__To do__: From the line containing "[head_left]" down to the line containing "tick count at", copy out the entries below exactly, both lines included, and nothing else; pictures do not belong in the copy.

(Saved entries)
================

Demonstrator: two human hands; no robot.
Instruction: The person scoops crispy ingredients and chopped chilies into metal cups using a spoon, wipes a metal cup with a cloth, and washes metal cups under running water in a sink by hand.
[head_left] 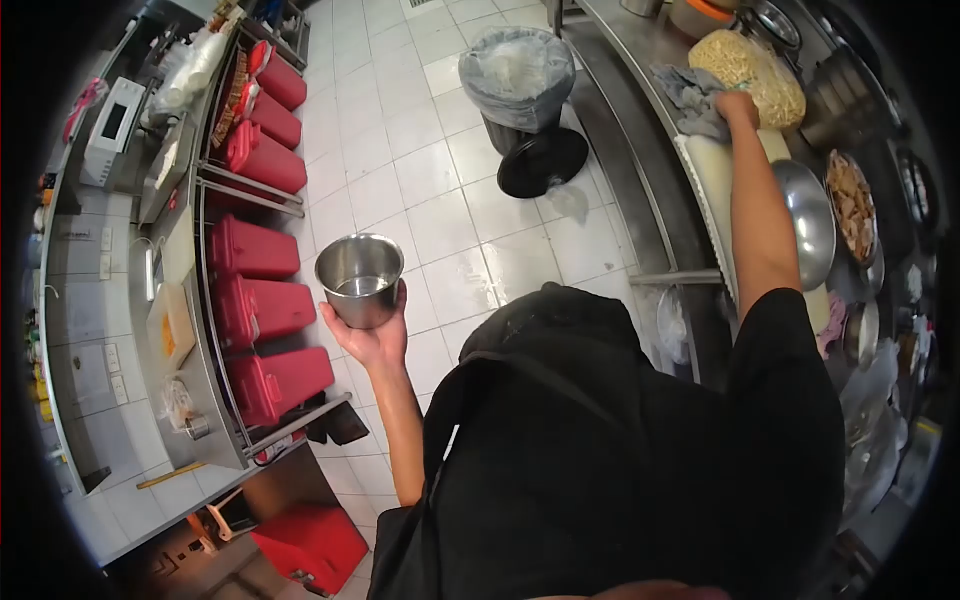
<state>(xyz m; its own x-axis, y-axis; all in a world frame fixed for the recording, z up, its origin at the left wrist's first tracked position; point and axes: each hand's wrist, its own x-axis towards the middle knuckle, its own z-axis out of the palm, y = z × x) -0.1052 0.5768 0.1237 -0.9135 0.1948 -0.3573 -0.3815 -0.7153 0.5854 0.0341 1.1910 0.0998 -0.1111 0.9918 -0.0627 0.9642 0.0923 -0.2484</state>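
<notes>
My left hand [372, 342] supports a steel container [358, 290] from below, with fingers curled round its base and side. The container stands upright over the floor, its mouth facing up, and I see no contents beyond a shiny bottom. On the steel counter at the right, my right hand [738, 106] is closed on a crumpled grey cloth [692, 100]. Just beyond that hand lies a clear bag of pale yellow shreds or noodles [752, 75]. A white cutting board [708, 190] and a large steel bowl [806, 225] sit beneath and beside my right forearm.
A lined trash bin [515, 80] stands on the tiled floor, its black lid [543, 163] leaning against it. Several red bins [262, 310] fill the shelves under the left counter. A tray of brown food pieces [851, 208] is on the right counter.
</notes>
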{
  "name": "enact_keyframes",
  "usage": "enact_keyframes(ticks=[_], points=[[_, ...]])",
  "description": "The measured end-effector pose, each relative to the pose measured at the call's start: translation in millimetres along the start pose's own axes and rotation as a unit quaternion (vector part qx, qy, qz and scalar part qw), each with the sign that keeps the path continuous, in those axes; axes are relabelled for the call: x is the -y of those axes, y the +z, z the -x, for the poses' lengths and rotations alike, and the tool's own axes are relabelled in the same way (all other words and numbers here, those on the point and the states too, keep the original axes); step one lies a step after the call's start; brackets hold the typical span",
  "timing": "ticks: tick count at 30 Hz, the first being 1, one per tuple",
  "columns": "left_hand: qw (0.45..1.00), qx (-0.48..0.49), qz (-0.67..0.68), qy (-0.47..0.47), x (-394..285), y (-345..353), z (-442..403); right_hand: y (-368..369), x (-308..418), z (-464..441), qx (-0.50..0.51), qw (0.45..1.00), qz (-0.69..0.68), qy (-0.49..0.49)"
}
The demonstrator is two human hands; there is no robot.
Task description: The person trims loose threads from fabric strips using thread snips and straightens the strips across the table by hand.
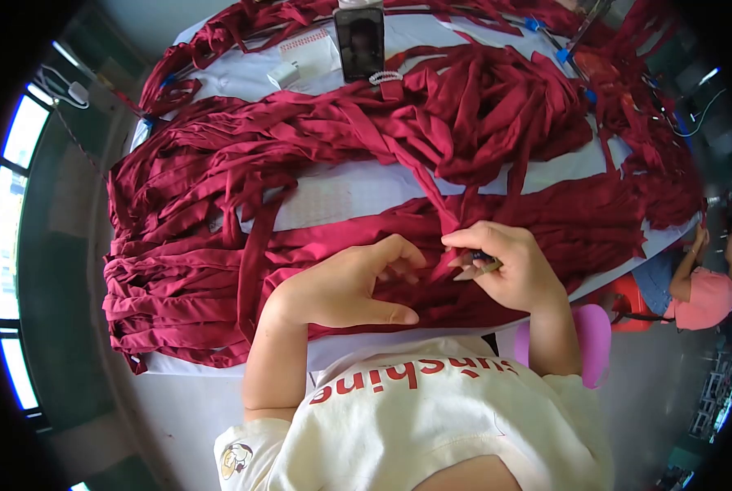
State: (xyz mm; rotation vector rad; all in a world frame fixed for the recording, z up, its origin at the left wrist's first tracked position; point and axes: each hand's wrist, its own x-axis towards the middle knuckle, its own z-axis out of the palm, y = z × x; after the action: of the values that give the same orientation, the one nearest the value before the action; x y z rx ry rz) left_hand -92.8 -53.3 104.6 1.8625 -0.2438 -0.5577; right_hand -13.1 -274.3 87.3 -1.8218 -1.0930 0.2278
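Because many dark-red cloth strips are laid in long, overlapping folds across the white-covered table, easy bending and little weight can be expected of each one, though a whole bundle would likely be felt as heavy and dragging. With the middle of the view taken as the dial's centre, one strip is stretched slantwise from the mass near twelve o'clock to the right hand at three o'clock. Close against it one fingertip is placed, while a small dark tool with a pointed end is held in the curled fingers; whether the strip itself is pinched cannot be told. The left hand, towards seven o'clock, is loosely spread, thumb and fingers parted, and nothing is seen to be gripped by it. Since a slight sheen is shown by the cloth, some slipping is to be allowed for, and a flat pinch across the strip, near the right fingertips, seems surer than a tug from the far end. Breakage is hardly to be feared; snagging on the tool's point and tangling with neighbouring folds are likelier.
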Motion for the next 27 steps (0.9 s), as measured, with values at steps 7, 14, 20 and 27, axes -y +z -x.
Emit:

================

__Written answer__:
[head_left] 
<state>(xyz m; its own x-axis, y-axis; all in a world frame fixed for the recording, z up, its origin at the left wrist's first tracked position; point and axes: each hand's wrist, its own x-axis towards the middle knuckle, its own z-axis out of the palm, y = z × x) -0.1052 0.5768 0.1237 -0.9135 0.1948 -0.3573 -0.3815 -0.7153 0.5854 0.0341 1.1910 0.0998 -0.1111 0.9918 -0.0627 0.9642 0.0923 -0.2484</state>
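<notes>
My left hand [372, 342] supports a steel container [358, 290] from below, with fingers curled round its base and side. The container stands upright over the floor, its mouth facing up, and I see no contents beyond a shiny bottom. On the steel counter at the right, my right hand [738, 106] is closed on a crumpled grey cloth [692, 100]. Just beyond that hand lies a clear bag of pale yellow shreds or noodles [752, 75]. A white cutting board [708, 190] and a large steel bowl [806, 225] sit beneath and beside my right forearm.
A lined trash bin [515, 80] stands on the tiled floor, its black lid [543, 163] leaning against it. Several red bins [262, 310] fill the shelves under the left counter. A tray of brown food pieces [851, 208] is on the right counter.
</notes>
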{
  "name": "enact_keyframes",
  "usage": "enact_keyframes(ticks=[_], points=[[_, ...]])",
  "description": "The measured end-effector pose, each relative to the pose measured at the call's start: translation in millimetres along the start pose's own axes and rotation as a unit quaternion (vector part qx, qy, qz and scalar part qw), each with the sign that keeps the path continuous, in those axes; axes are relabelled for the call: x is the -y of those axes, y the +z, z the -x, for the poses' lengths and rotations alike, and the tool's own axes are relabelled in the same way (all other words and numbers here, those on the point and the states too, keep the original axes); step one lies a step after the call's start; brackets hold the typical span",
  "timing": "ticks: tick count at 30 Hz, the first being 1, one per tuple",

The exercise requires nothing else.